Print, exactly as written, every line from the first line of the records below through the line containing "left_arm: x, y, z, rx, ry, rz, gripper", and nothing further.

(Records contained in a dataset)
★ ★ ★ ★

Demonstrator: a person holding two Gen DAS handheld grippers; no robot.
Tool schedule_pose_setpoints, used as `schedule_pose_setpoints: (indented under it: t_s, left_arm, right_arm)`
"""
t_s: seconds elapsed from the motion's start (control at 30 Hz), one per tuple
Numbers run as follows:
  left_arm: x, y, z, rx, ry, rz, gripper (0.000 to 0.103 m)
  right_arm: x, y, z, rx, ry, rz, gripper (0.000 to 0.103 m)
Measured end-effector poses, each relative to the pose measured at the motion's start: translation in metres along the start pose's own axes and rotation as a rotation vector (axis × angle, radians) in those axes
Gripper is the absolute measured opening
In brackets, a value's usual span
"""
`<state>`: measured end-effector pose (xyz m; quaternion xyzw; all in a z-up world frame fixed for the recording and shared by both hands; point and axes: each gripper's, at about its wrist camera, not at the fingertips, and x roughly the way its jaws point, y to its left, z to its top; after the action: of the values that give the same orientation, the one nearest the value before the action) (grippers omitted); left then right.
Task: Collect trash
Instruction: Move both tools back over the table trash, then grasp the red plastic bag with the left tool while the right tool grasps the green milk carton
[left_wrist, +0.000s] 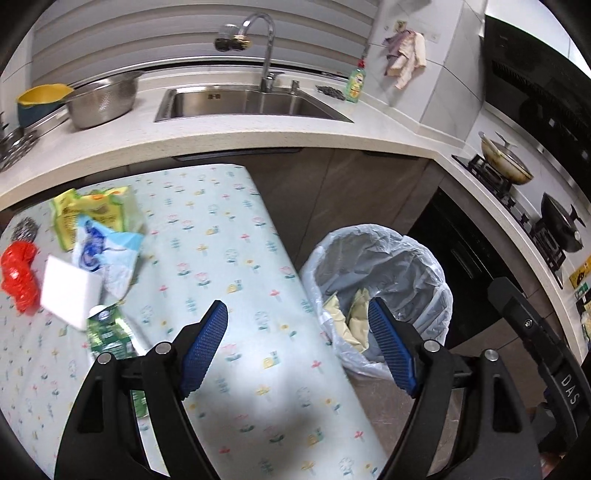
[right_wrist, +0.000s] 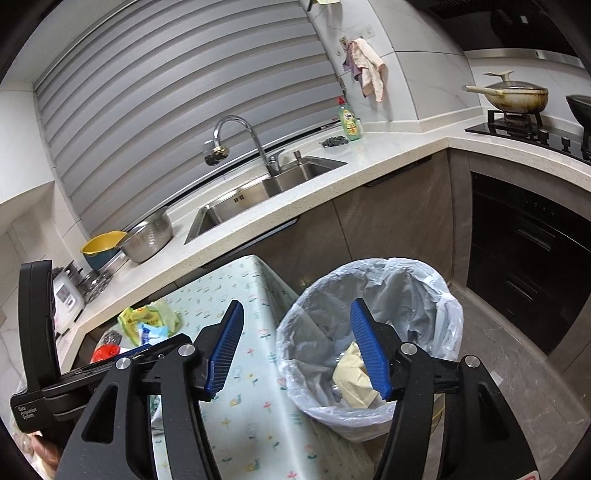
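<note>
Trash: wrappers (left_wrist: 98, 218), red bag (left_wrist: 18, 277), white sponge (left_wrist: 70, 291) and green pack (left_wrist: 109, 332) piled at the bench's left end
Bin: lined bin (left_wrist: 380, 258) on the floor just beside the bench, yellowish scraps (right_wrist: 352, 380) inside
Bench: flowery cloth (left_wrist: 221, 258), mostly bare near the bin
Room: kitchen, sink (left_wrist: 251, 103), pans on the stove (left_wrist: 506, 162)
Left gripper (left_wrist: 297, 345): wide apart, holding nothing
Right gripper (right_wrist: 297, 350): spread too, nothing in it, over the bin's edge

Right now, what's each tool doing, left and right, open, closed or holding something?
Left tool: open, holding nothing.
Right tool: open, holding nothing.
</note>
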<state>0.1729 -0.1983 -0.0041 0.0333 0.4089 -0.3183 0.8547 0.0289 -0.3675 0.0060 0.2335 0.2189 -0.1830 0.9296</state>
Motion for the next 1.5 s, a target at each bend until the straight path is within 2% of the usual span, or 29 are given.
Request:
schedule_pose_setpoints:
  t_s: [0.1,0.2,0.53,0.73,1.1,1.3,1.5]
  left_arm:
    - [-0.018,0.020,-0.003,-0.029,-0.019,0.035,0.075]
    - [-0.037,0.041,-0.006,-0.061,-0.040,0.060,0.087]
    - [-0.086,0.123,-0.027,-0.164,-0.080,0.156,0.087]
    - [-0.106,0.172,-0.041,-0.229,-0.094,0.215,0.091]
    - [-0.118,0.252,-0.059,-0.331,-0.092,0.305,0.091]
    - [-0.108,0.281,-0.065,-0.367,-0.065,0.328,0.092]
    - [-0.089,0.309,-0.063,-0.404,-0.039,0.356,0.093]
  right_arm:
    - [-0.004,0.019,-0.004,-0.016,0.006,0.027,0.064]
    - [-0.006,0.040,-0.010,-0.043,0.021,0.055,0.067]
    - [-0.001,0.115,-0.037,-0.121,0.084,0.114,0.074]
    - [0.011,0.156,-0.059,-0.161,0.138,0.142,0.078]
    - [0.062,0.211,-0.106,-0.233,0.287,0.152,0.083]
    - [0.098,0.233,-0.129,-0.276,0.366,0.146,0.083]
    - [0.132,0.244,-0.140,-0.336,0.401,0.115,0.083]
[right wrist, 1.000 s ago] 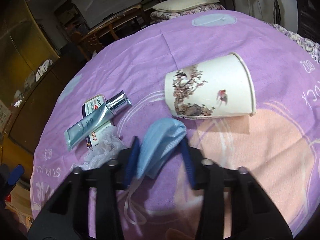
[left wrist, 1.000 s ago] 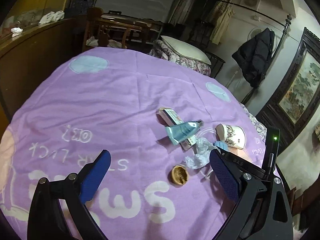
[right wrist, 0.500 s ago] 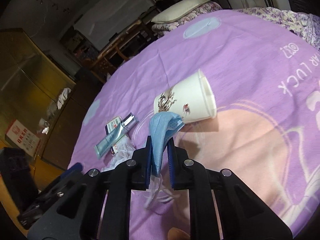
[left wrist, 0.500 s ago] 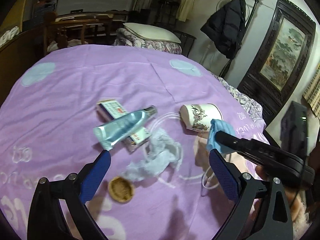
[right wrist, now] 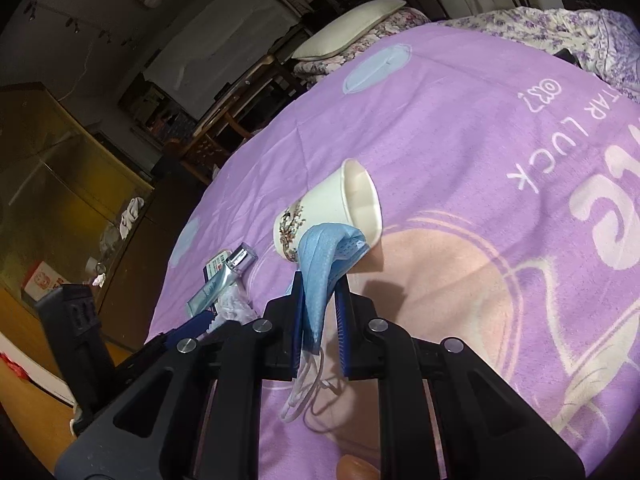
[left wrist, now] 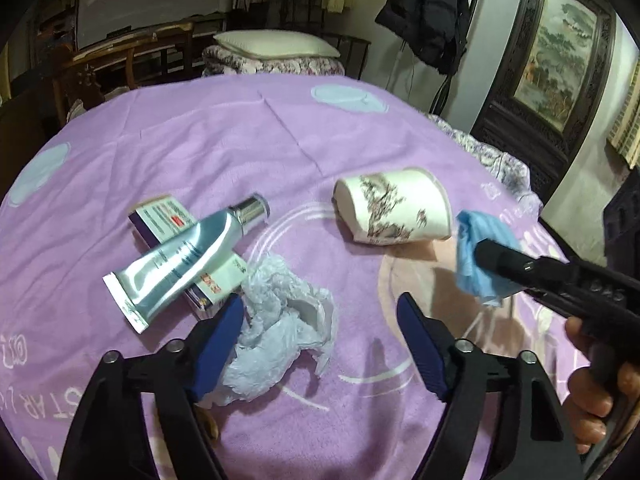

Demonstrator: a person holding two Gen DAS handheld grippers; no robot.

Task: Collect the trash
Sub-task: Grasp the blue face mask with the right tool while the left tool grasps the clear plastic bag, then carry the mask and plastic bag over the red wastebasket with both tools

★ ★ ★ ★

# Output below
Demonstrator: a person holding two Gen DAS handheld grippers; no robot.
Tool schedule_pose_setpoints, used as `schedule_pose_setpoints: (indented under it: t_s, left_arm, right_arm)`
"""
t_s: seconds elapsed from the motion's start (control at 30 Hz), one per tuple
Numbers run as follows:
  left_arm: x, y, z, rx, ry, rz, gripper (0.000 to 0.103 m)

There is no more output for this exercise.